Eleanor also wielded great power especially once again for a woman of the Middle Ages. Not only was she twice queen, first Queen of France then Queen of England, a unique situation on its own, but she was also the mother of three kings of England: Henry the Young King, the renowned Richard the Lionheart and John Lackland.
However, Eleanor also had a bad reputation and was known for less glorious feats. Amongst other things, she was notorious for supposedly having had an incestuous relationship with her uncle Raymond of Poitiers. In The Crusades: A Documentary Survey, James Brundage writes that a “dubious relationship … had sprung up between … Eleanor of Aquitaine, and Prince Raymond of Antioch, Eleanor’s cousin”. He does not clearly indicate the nature of said relationship but suggests they do not have the usual relationship cousins should have, either. She also supposedly rode bare-breasted into Antioch during the Second Crusade. Although it does not mean it could not have happened anyway, there are no primary sources to be found that verify that rumor. Primary sources solely indicate Eleanor and her ladies were dressed like Amazons, which David Townsend describes in The Tongue of the Fathers: Gender and Ideology in Twelfth-Century Latin when he writes “we find the queen and her ladies themselves donning Amazon garb”.

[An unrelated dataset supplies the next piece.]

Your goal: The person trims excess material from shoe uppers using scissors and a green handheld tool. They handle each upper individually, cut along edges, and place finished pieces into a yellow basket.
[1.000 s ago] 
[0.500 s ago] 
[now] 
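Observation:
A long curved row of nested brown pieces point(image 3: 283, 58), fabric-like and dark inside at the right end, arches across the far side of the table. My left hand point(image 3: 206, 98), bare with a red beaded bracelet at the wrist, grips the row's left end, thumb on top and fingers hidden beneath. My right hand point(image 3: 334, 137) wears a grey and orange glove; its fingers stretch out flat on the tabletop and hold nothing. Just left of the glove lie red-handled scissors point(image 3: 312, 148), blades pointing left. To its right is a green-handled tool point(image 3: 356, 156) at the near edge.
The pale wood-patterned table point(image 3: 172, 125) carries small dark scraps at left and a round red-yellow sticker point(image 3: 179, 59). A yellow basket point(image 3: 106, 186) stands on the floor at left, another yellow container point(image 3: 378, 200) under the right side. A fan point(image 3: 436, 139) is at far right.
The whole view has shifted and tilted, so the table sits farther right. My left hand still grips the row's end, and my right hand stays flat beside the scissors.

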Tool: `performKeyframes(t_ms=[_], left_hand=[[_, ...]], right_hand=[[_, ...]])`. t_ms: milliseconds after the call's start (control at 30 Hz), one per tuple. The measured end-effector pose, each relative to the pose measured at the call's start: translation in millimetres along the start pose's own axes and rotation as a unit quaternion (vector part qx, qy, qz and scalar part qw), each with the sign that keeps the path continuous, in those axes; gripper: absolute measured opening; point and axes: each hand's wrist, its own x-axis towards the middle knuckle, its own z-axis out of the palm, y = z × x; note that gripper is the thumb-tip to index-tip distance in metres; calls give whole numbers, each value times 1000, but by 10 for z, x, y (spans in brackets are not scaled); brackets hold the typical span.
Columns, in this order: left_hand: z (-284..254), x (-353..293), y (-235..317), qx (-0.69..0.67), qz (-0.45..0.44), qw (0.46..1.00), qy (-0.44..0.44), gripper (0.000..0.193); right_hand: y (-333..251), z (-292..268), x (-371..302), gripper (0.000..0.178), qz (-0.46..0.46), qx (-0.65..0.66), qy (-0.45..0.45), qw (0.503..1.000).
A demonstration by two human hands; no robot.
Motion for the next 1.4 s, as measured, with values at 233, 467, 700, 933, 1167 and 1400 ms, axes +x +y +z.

Nonetheless, being a good mother is one thing at which historians seem to agree that Eleanor was not good. Ralph V. Turner, one of Eleanor’s biographers reckons that Eleanor’s sons’ “persistent revolts against their father, the fecklessness of young Henry, Geoffrey’s repeated treachery or King John’s cruelty and incompetence … have caused her to be labeled a bad mother centuries later”.
This accusation is not firmly grounded on facts, however. Eleanor had five sons and was often branded a bad mother because of the behavior of three of them but she also had five daughters and her relationship with them is but seldom addressed, let alone taken into consideration in this accusation.